BARÃO — Sou o Barão Sigismundo de Kernoberg, seu vizinho, botânico de vocação, profissão e tradição, membro da Academia de Estocolmo, e comissionado pelo governo da Suécia para estudar a flora da América do Sul. V. Exa. dispensa a minha biografia? (d. Leonor faz um gesto afirmativo.) Direi somente que o tio de meu tio foi botânico, meu tio era botânico, eu botânico, e meu sobrinho há de ser botânico. Todos somos botânicos de tios a sobrinhos. Isto de algum modo explica minha vinda a esta casa.
D. LEONOR — Oh! o meu jardim é composto de plantas vulgares.
BARÃO, gracioso — É porque as melhores flores estão dentro de casa. Mas V. Exa. engana-se; não venho pedir nada do seu jardim.
D. LEONOR — Ah!
BARÃO — Venho pedir-lhe uma coisa que lhe há de parecer singular.
D. LEONOR — Fale.
[...]
BARÃO — Meu sobrinho Henrique anda estudando comigo os elementos da botânica. Tem talento, há de vir a ser um luminar da ciência. Se o casamos, está perdido.
D. LEONOR — Mas...
BARÃO, à parte — Não entendeu. (Alto.) Sou obrigado a ser mais franco. Henrique anda apaixonado por uma das suas sobrinhas, creio que esta que saiu daqui, há pouco. Impus-lhe que não voltasse a esta casa; ele resistiu-me. Só me resta um meio: é que V. Exa. lhe feche a porta.
D. LEONOR — Senhor barão!
BARÃO — Admira-se do pedido? Creio que não é polido nem conveniente. Mas é necessário, minha senhora, é indispensável. A ciência precisa de mais um obreiro: não o encadeiemos no matrimônio.

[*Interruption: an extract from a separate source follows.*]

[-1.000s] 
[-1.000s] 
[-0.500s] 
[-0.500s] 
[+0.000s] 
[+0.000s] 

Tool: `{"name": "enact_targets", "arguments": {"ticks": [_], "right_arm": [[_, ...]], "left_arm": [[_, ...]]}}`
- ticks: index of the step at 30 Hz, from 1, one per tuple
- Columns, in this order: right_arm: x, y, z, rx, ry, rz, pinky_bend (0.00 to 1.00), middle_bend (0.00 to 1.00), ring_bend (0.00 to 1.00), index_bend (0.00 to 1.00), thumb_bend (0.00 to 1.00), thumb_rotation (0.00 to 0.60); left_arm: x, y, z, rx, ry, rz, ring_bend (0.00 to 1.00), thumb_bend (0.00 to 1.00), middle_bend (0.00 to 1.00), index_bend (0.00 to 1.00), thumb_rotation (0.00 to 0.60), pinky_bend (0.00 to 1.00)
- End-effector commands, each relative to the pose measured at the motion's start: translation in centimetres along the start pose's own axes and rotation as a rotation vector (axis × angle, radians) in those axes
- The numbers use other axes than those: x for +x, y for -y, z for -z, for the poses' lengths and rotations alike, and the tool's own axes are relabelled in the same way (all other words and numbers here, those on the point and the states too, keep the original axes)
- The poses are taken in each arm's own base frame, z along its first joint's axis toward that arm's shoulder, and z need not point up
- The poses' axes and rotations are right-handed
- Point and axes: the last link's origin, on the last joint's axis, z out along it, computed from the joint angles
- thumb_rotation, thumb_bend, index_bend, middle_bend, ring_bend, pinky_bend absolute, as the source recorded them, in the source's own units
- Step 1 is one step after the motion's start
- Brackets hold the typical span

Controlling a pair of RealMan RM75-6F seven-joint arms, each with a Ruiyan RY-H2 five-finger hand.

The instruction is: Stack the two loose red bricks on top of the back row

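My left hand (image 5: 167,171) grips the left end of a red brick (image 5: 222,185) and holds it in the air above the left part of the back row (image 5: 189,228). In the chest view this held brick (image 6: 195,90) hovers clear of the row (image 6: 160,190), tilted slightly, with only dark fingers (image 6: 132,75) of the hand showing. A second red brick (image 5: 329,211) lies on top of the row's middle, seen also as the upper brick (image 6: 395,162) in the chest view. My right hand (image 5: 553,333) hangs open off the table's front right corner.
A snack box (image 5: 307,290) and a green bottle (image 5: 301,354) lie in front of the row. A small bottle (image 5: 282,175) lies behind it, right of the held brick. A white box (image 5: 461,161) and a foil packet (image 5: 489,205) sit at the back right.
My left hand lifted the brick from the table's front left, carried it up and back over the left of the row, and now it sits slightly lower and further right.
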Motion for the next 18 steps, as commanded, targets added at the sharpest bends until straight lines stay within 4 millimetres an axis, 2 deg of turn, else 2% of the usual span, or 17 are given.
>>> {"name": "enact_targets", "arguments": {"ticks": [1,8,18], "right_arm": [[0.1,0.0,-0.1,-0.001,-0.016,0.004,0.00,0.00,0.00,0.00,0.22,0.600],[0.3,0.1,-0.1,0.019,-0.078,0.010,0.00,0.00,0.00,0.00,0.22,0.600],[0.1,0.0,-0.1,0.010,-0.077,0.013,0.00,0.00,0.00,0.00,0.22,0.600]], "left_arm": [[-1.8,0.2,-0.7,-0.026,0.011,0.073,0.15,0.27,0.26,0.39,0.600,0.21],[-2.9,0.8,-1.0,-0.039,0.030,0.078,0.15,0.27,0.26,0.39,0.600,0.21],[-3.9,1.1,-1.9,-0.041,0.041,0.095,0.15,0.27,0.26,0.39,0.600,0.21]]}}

D. LEONOR — Não sei se devo sorrir do pedido.
BARÃO — Deve sorrir, sorrir e fechar-nos a porta. Terá os meus agradecimentos e as bençãos da posteridade.
D. LEONOR, sorrindo — Não é preciso tanto; posso fechá-la de graça.
BARÃO — Justo. O verdadeiro benefício é gratuito.
Esse texto é classificado como uma peça teatral, pois
A
há nele a presença de personagens e narrador.
B
seu enredo se desenvolve pelas falas das personagens e rubricas.
C
pode-se observar o uso de linguagem predominantemente figurativa.
D
aborda temas do cotidiano, como a convivência entre vizinhos e o casamento.